Heimann quotes a 1928 visitor to Los Angeles:
“If this manufacturer had traveled through California without pre-warning and without stopping to investigate, he might have come away with the idea that the movie people had been so rash as to invade even the residential districts of the cities there in establishing ‘locations’. What else could a tourist think who, knowing by hearsay something of the prevalence of studios and the studio folk in that state, found himself whirling past gigantic ice cream freezers, snow block Eskimo igloos glowing in an electric aurora borealis by night, mammoth ice cream cones, and sparkling ice caverns, all established on the city streets or at vantage points along the open highway?”
While architecture in most of the world is constrained by the need for protection from the elements, that wasn’t the case in Southern California or much of the American desert southwest. One could have a building shaped like a donut without concern for its roof falling in under the weight of snow or being ripped off by a tornado.
Into this heady brew of affordable real estate, congenial weather, and freewheeling residents came the automobile. Suddenly it was not only possible to have a building shaped like a donut, but an eye-catching business advantage.

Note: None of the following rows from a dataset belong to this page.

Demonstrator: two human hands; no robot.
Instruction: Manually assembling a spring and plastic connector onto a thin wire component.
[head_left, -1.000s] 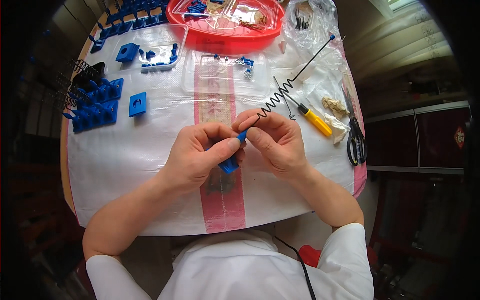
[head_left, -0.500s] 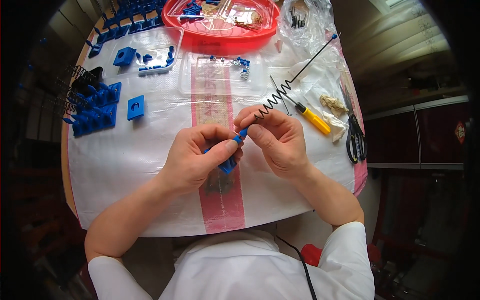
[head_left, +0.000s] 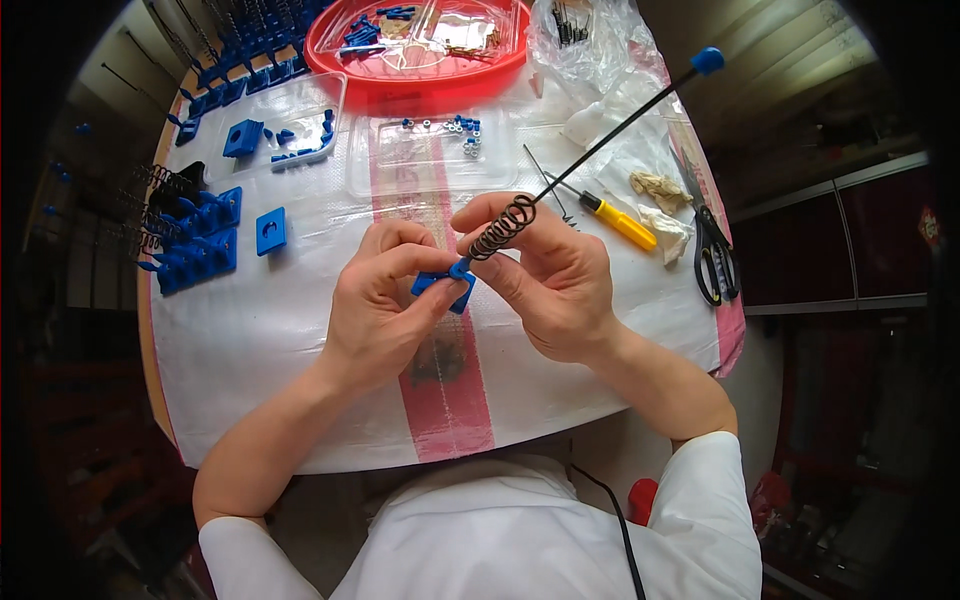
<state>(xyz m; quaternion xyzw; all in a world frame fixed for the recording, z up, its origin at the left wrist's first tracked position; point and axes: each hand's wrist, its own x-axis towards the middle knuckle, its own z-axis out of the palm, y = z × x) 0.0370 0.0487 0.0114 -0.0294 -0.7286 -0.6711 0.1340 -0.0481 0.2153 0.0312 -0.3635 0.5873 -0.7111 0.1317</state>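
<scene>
Head view: looking down on a surface (head_left: 270,400) covered with a white sheet striped in pink, with both hands raised over its middle. Have the left grip (head_left: 378,292) closed on a blue base piece (head_left: 463,303), pinched between thumb and fingers. Have the right grip (head_left: 557,285) closed around the lower end of a black spring (head_left: 505,227), at its junction with the blue base piece. Cannot tell the depth of the joint, partly hidden by fingertips. Holding the spring tilted toward the far right corner, its straight black rod (head_left: 615,138) ending in a blue tip (head_left: 708,61).

Can see a blue square plate (head_left: 270,232) toward the left edge, with rows of blue stands (head_left: 203,257) between plate and edge. Find a clear tray (head_left: 302,105) of blue parts near the far left corner, a red basin (head_left: 420,76) at the far edge, and a plastic bag (head_left: 600,62) by the far right corner. Toward the right edge, find a yellow-handled screwdriver (head_left: 627,226), crumpled white paper (head_left: 663,234) and, nearest that edge, black-handled scissors (head_left: 707,233).
</scene>
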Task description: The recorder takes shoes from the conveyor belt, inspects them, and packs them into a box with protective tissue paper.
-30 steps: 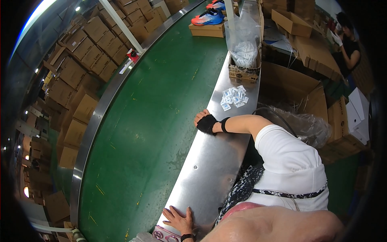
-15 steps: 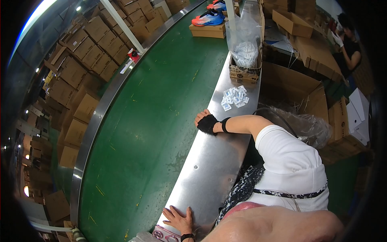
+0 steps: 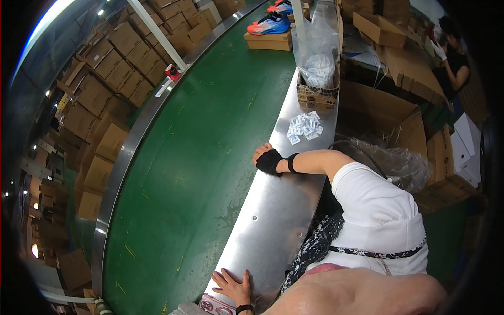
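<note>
My left hand (image 3: 232, 287) lies flat on the metal ledge (image 3: 262, 231) at the bottom, its fingers spread and a black band on the wrist. Beside it, at the lower edge, is a pink item with round rings (image 3: 215, 304), like the back of a phone. Farther up, my right hand (image 3: 266, 158), in a black fingerless glove, rests on the ledge where it meets the green conveyor belt (image 3: 194, 168). Its fingers are loosely bent with nothing visible in them. Just beyond it lies a loose pile of small white-and-blue sachets (image 3: 304, 126).
A cardboard box (image 3: 317, 94) with a clear bag of sachets stands on the ledge. Orange-and-blue sneakers (image 3: 269, 24) sit on a shoebox (image 3: 270, 40) at the belt's far end. Cartons (image 3: 107, 65) are stacked at left. Another person (image 3: 454, 58) is at upper right.
</note>
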A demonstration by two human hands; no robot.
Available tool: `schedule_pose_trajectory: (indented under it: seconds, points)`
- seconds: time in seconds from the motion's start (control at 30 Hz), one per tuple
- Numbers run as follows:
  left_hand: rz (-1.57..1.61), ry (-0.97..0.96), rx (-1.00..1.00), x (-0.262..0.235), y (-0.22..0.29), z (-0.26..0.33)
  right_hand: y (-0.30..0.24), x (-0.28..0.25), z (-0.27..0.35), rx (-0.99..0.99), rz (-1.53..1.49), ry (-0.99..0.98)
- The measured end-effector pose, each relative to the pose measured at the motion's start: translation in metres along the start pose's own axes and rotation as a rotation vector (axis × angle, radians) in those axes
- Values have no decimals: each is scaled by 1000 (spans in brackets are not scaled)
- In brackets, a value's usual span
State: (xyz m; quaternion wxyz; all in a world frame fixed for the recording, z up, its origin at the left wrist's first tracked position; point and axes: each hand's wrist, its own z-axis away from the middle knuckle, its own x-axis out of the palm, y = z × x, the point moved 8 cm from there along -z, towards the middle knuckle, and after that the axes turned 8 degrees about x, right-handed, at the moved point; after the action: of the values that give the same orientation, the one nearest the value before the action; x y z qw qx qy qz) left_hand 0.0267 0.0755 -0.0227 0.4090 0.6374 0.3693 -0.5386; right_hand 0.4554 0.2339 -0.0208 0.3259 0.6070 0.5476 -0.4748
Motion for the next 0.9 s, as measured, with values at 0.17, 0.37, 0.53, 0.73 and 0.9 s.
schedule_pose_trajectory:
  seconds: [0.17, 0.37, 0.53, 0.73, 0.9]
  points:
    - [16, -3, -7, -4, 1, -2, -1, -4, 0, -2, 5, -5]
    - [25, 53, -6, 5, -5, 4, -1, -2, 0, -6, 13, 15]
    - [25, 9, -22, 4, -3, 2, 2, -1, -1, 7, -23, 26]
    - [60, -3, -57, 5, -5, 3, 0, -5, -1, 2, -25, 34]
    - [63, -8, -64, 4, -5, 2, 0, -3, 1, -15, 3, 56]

Just as preliterate mankind depended on pictorial signage in the shape of a coffin or boot or anvil, drivers whizzing by a lemonade stand were greatly aided when that stand was shaped like a lemon:
“Throughout California, the main roads leading into metropolitan areas were the obvious place for refreshment stands, eateries, and other businesses to solicit the auto trade with unusual imagery. Enticing motorists who were driving by at thirty-five miles per hour required eye-catching and flashy solutions,” Heimann writes.

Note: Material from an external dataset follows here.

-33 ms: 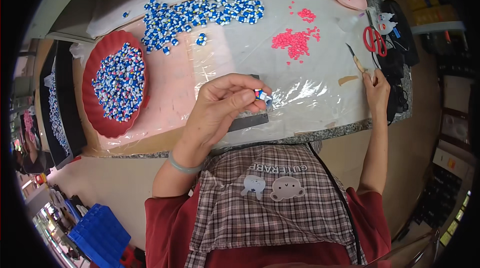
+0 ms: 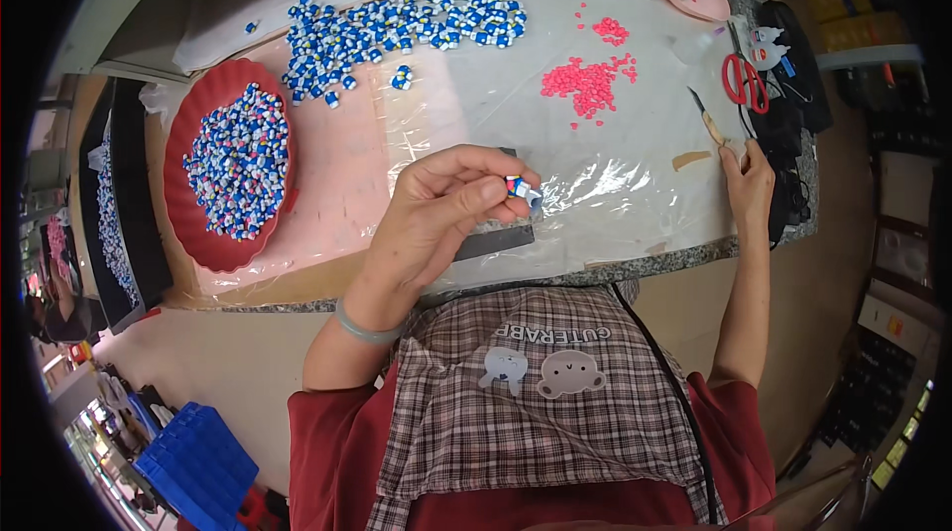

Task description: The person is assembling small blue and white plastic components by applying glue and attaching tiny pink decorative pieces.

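Note:
Between the thumb and fingertips of my left hand (image 2: pixel 436 199) is a small blue-and-white bead-like piece (image 2: pixel 517 187) with a touch of pink, above the near edge of the table. My right hand (image 2: pixel 748 174), at the table's right side, pinches the handle end of a slim knife (image 2: pixel 706 118). Its pale handle leads to a dark pointed blade aimed away from me. Several small pink pieces (image 2: pixel 580 87) lie loose ahead, between my hands. A wide spread of blue-and-white pieces (image 2: pixel 397 20) covers the far left.
A red fluted bowl (image 2: pixel 178 204) full of blue-and-white pieces stands at the left. Red-handled scissors (image 2: pixel 734 85) lie beyond the knife, near small white bottles (image 2: pixel 766 47) and black cables. A dark flat plate (image 2: pixel 496 241) sits under my left hand. Clear plastic sheeting (image 2: pixel 625 184) covers the table.

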The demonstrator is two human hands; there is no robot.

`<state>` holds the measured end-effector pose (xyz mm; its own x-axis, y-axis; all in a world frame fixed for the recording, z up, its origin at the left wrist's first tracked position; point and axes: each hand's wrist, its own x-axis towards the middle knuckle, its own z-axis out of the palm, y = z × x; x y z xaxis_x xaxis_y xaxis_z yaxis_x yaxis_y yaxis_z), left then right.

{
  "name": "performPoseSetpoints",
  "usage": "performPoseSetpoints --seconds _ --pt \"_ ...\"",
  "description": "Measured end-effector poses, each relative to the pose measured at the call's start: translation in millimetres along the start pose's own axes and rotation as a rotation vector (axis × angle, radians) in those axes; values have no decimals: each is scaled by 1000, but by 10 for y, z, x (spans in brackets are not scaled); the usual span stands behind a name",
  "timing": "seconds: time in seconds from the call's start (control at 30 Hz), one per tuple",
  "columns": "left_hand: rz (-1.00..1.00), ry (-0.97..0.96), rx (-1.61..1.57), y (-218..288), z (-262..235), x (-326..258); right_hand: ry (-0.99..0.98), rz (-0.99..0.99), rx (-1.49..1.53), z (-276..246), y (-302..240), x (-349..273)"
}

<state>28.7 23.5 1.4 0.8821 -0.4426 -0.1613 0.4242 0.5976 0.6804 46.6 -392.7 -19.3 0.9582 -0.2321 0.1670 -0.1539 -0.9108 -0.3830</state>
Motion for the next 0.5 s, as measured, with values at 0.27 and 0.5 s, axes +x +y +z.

It was the figurative made literal, a movement whose golden age lasted for about ten years, from 1924 through 1934. This period would see the building of such improbable structures as the Hoot Hoot I Scream stand, the Hollywood Flower Pot and of course, the Brown Derby
Surprisingly, the Great Depression “rarely deterred the construction of programmatic buildings,” Heimann notes. “The inexpensive nature of a modest building and the still-affordable land made many of these investments worthwhile.” But by the middle of the 1930s, oddball buildings began to fall out of favor. New styles like the Streamline Moderne were embraced as progressive and new. Only a few structures, most notably those emulating sailing vessels, were able to successfully blend the old and the new.

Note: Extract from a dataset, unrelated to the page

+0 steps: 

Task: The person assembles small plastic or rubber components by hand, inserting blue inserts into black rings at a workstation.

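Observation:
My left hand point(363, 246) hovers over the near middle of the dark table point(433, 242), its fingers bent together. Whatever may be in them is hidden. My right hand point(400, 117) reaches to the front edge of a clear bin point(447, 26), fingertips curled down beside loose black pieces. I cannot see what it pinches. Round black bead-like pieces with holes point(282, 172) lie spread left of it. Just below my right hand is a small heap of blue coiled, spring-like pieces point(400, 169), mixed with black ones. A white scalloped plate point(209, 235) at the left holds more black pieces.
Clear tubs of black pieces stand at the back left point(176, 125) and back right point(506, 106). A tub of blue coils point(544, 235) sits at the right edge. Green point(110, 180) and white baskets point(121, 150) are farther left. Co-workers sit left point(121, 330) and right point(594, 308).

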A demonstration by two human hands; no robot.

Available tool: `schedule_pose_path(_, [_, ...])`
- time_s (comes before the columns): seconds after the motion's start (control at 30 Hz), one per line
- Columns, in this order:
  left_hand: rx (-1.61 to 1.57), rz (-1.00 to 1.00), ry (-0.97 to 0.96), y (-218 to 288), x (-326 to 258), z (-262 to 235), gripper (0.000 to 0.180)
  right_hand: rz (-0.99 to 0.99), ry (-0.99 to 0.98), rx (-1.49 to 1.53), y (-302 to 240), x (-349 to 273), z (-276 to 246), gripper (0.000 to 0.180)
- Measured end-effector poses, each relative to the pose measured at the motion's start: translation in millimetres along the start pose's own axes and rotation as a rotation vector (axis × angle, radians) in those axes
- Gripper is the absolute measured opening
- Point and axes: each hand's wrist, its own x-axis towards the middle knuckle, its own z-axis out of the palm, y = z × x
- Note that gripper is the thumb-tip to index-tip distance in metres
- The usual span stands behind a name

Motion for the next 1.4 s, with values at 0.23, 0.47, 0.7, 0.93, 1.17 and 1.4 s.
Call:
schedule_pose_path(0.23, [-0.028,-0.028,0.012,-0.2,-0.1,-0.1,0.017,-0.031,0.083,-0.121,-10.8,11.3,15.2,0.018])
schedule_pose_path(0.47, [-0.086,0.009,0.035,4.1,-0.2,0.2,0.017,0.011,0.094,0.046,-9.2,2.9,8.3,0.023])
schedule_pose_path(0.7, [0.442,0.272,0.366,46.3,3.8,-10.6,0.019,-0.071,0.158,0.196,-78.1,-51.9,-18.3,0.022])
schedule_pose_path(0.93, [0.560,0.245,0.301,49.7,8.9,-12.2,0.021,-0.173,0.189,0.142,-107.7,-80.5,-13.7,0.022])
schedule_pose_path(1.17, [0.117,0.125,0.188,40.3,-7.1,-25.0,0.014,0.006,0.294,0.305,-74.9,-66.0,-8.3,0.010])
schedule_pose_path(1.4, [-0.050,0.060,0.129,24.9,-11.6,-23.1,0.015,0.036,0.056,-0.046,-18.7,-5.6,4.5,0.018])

World War II brought rationing of building materials and gasoline, which severely restricted travel and new construction. “It was in this critical period of disfavor that some of the best programmatic buildings disappeared. Never intended for long-term use, the buildings’ fragile nature made them vulnerable to adverse conditions, and a crowded wartime L.A. made demands on every parcel of premium land,” Heimann observes
But the war also yielded new technologies that would be used in roadside signage and statues in the 50s and beyond. Giant fiberglass fruits, beasts, and leering men bearing mufflers began to grace roadsides where the stucco hotdog stands had once stood.
While Southern California was the nexus of the figurative architecture movement, it was by no means isolated. Today you can still find a few lonely examples of figurative architecture scattered around the country. However, most of Southern California’s eccentric buildings are only a distant memory, supplanted by the prepackaged fantasies of Disneyland and Las Vegas.
Heimann’s book catalogs these treasures, both lost and extant, with copious photos selected with a designer’s eye for detail and a historian’s keen perspective. For anyone who’s ever wondered about the birth of roadside architecture, this book is an indispensable resource.